When Martinez took over, he immediately set to work changing the mindset of the players on the pitch.  Martinez put in place an expansive style of play with a heavy emphasis on rhythmic passing, a style that relied on patient buildup and intelligent movement to unlock defensively minded teams.  In training drills, Martinez has the starting goalkeeper first go through passing exercises with the outfield players before joining the other goalkeepers, because he insists that every player be comfortable playing with the ball at his feet. Where a Moyes team would have defenders boot the ball up to their attackers, Martinez has his back four pass the ball out from the back.

Ben Olsen’s approach to the game on the other hand is much more similar to Martinez’s predecessor.  Endearingly referred to as “BennyBall”, Olsen requires his striker to be a first defender.  At times it seems he’ll prioritize a striker who can win the long balls hoofed up by defenders over one who actually scores goals.  Olsen’s DC relies on gritty and aggressive defenders, not unlike Olsen’s style as a player for the black and red.

Both managers have had up and down seasons in their tenures.  When Everton bled goals last season, the team faced criticism for overplaying and attempting to play “beautiful” style that exceeded the ability of the players.  Olsen has faced the opposite criticism this year, as many a tweet bemoaned his conservative and pragmatic approach even as DC sat in first place earlier this season.

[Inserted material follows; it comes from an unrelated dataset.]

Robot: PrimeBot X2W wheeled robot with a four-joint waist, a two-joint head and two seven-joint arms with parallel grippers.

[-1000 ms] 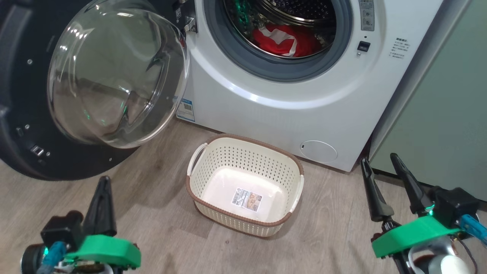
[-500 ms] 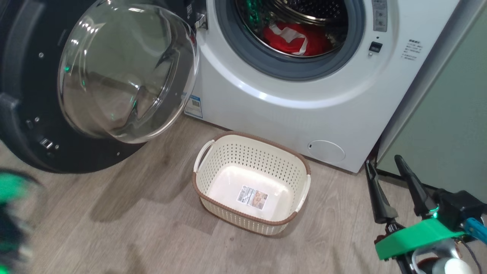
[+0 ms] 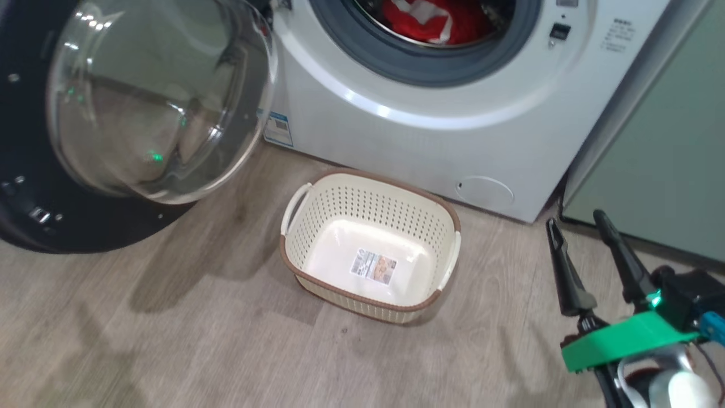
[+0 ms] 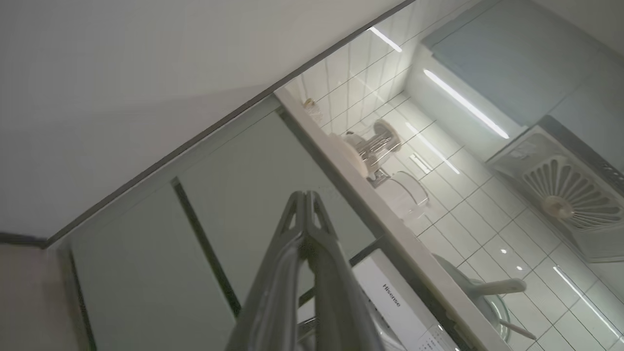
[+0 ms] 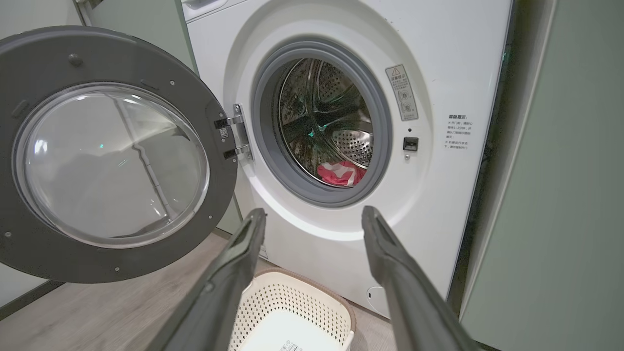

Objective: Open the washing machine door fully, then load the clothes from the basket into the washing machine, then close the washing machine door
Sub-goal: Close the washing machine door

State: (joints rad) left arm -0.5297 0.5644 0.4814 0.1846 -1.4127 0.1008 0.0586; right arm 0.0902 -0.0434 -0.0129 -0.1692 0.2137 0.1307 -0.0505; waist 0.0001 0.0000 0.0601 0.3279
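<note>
Down on the wood floor (image 3: 170, 340), right in front of the washing machine (image 3: 430, 136), you have the basket (image 3: 368, 207) with nothing in it but its sticker (image 3: 373, 266). The clothes (image 3: 436, 20), red with white trim, lie inside the drum (image 5: 336, 112). The door (image 3: 141, 107) hangs swung wide to the left. By my reading, opening and loading are done, and only shutting the door is left for you. Your right gripper (image 3: 575, 220) hovers low at the right, near the machine's lower corner, spread wide and holding nothing. Your left gripper (image 4: 305, 204) is raised, pointing up toward the counter (image 4: 360, 187) above the machine, closed tight on nothing.
</note>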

Restoration through Defiance

Facing the same challenge to achieve success in the face of financial limitations, both managers rely on different strategies.  But there’s a deeper connection at work here, as both managers parlay these pragmatic limitations into a driving force to inspire the best from their teams.

When Martinez was first confirmed as Everton manager, he told Everton Chairman Bill Kenwright “I will get you into the Champions League.”  Rather than fixate on the club’s lack of financial clout, he emphasized it’s illustrious history, and had pictures of legendary Everton players hung around the club’s training facilities to reinforce that standard of achievement amongst the squad.

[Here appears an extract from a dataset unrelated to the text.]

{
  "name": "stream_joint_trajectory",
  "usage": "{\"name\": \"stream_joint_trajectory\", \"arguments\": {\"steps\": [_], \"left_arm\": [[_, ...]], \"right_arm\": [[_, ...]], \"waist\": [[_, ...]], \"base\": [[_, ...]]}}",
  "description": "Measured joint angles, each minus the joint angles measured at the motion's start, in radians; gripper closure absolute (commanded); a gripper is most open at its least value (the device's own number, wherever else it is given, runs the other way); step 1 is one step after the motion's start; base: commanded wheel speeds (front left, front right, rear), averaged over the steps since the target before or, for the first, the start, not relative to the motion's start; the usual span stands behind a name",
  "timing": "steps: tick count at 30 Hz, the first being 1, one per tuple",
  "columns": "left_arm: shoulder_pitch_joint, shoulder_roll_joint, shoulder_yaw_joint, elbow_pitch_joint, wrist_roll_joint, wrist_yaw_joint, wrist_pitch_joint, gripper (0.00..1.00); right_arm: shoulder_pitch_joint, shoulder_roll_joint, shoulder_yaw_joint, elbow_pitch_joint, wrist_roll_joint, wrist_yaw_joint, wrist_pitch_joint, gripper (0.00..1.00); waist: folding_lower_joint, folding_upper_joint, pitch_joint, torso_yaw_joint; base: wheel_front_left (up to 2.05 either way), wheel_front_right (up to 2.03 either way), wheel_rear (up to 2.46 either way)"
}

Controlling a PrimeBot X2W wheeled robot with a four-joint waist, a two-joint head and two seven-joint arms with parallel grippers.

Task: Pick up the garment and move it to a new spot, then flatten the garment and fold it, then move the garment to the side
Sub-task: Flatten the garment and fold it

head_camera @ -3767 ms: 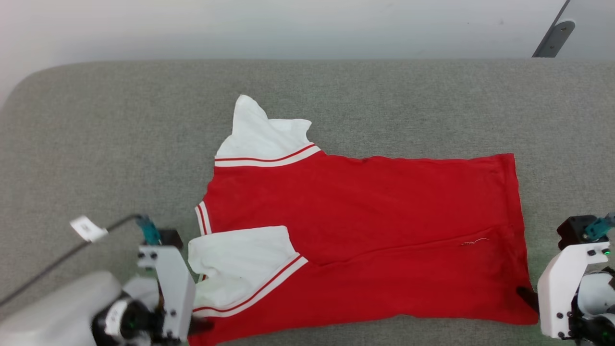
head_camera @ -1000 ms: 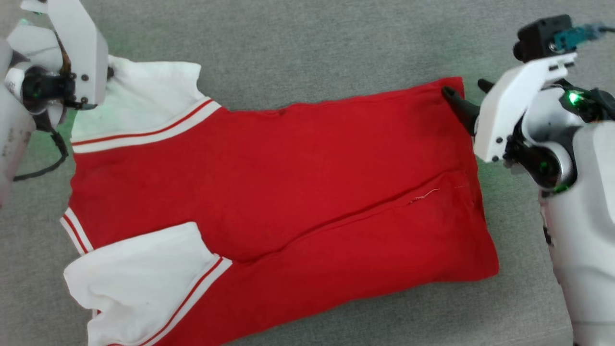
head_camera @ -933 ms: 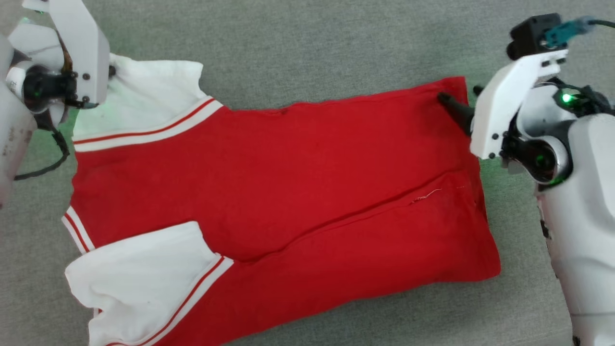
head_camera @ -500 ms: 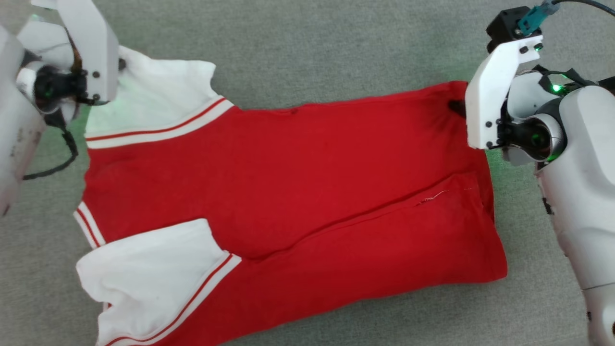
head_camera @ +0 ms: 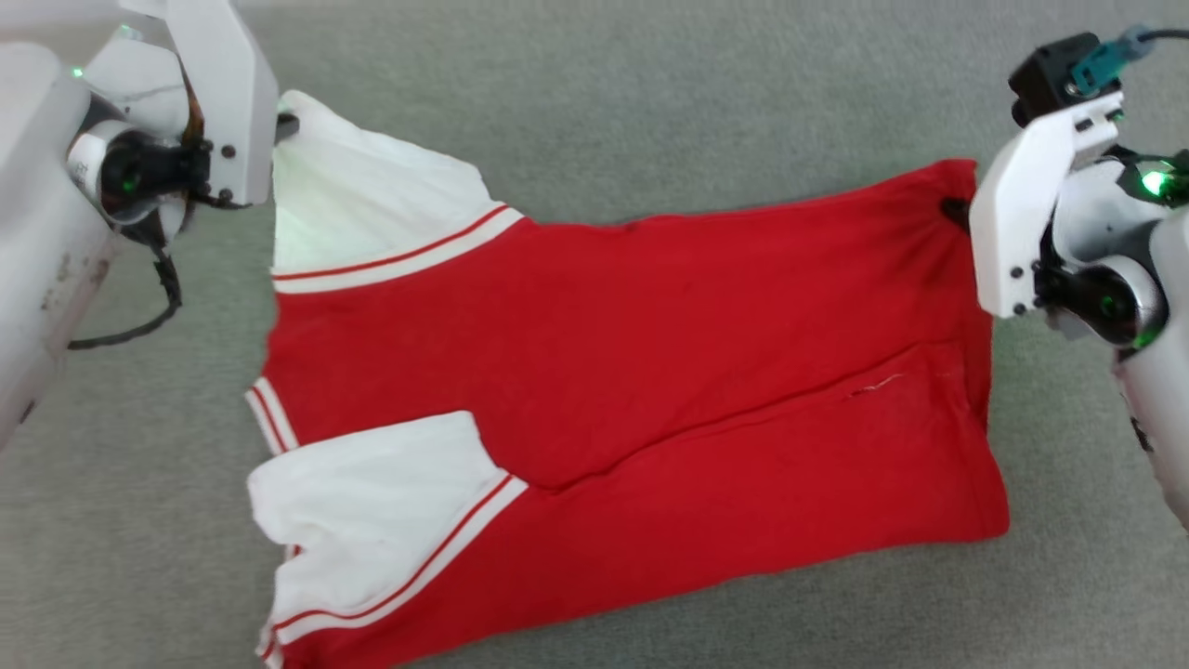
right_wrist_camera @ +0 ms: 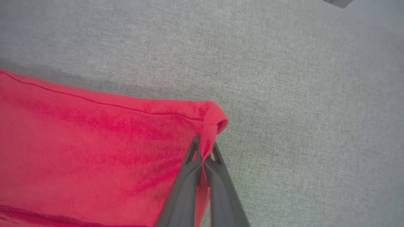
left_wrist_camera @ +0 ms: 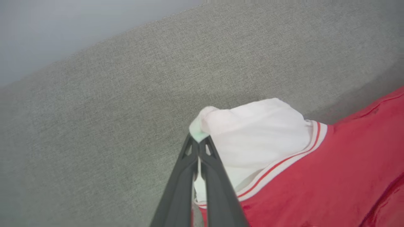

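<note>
1. The red jersey-style T-shirt with white short sleeves and red-and-white striped trim (head_camera: 669, 372) lies spread on the grey woven-fabric worktop (head_camera: 650, 111). Its plain red side faces up, with the sleeves toward the robot's left and the hem toward its right.
2. The left tool (head_camera: 286, 119) is clamped on the tip of the far white sleeve (head_camera: 372, 214). In the left wrist view its two dark fingers (left_wrist_camera: 180, 189) are pressed together, with white cloth pinched between them and bunched just past the tips.
3. The right tool (head_camera: 954, 210) grips the far hem corner (right_wrist_camera: 217, 121). In the right wrist view its fingers are closed tight on red fabric, which puckers into a small knob above the tips.
4. The near white sleeve (head_camera: 372, 502) lies folded over the red body.
5. A long diagonal crease (head_camera: 706, 432) runs from that sleeve toward the hem.
6. A pale loose thread (head_camera: 873, 386) sits on the red cloth near the hem end of the crease.
</note>
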Motion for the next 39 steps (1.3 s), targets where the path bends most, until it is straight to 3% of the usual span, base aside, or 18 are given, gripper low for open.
{"name": "stream_joint_trajectory", "arguments": {"steps": [10,13,19,27,31,36,37,38,39], "left_arm": [[0.058,0.048,-0.026,-0.149,-0.004,0.018,0.037,1.00],[0.092,0.081,-0.031,-0.250,-0.009,0.062,0.062,1.00],[0.186,0.191,-0.043,-0.533,-0.033,0.200,0.117,1.00],[0.355,0.316,-0.059,-0.869,-0.091,0.383,0.145,1.00],[0.429,0.326,-0.065,-0.902,-0.113,0.418,0.139,1.00],[0.497,0.281,-0.072,-0.840,-0.139,0.410,0.138,1.00],[0.508,0.270,-0.074,-0.822,-0.143,0.398,0.133,1.00],[0.516,0.258,-0.072,-0.797,-0.147,0.384,0.119,1.00],[0.522,0.246,-0.068,-0.776,-0.154,0.372,0.107,1.00]], "right_arm": [[0.121,-0.125,0.062,-0.171,0.060,0.000,0.027,1.00],[0.167,-0.163,0.069,-0.230,0.086,0.000,0.046,1.00],[0.270,-0.220,0.044,-0.327,0.113,0.000,0.098,1.00],[0.432,-0.234,-0.017,-0.400,0.142,0.000,0.173,1.00],[0.483,-0.216,-0.034,-0.391,0.143,0.000,0.183,1.00],[0.496,-0.181,-0.034,-0.344,0.130,0.000,0.179,1.00],[0.496,-0.177,-0.032,-0.338,0.123,0.000,0.173,0.87],[0.494,-0.171,-0.033,-0.329,0.123,0.000,0.170,0.62],[0.493,-0.167,-0.031,-0.320,0.123,0.000,0.169,0.43]], "waist": [[0.0000,0.0000,-0.094,0.062],[-0.0001,0.0000,-0.115,0.084],[0.0000,0.0000,-0.144,0.119],[-0.0001,0.0000,-0.154,0.135],[-0.0001,0.0000,-0.154,0.135],[-0.0001,0.0000,-0.156,0.133],[-0.0001,0.0000,-0.157,0.133],[0.0000,0.0000,-0.159,0.133],[-0.0001,0.0000,-0.161,0.133]], "base": [[0.00,0.00,0.00],[0.00,0.00,0.00],[0.00,0.00,0.00],[0.00,0.00,0.00],[0.00,0.00,0.00],[0.00,0.00,0.00],[0.00,0.00,0.00],[0.00,0.00,0.00],[0.00,0.00,0.00]]}}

This defiant insistence upon greatness didn’t always translate to results on the pitch, but it was perfectly captured in this summer’s transfer window.

Russian-oligarch-owned defending Premier League Champions Chelsea F.C. submitted a bid for John Stones, a highly promising 21 year old central defender who took over as a starter for Everton last season.  The initial bid was promptly turned down, triggering a media maelstrom as ex-players and pundits all felt the need to weigh in.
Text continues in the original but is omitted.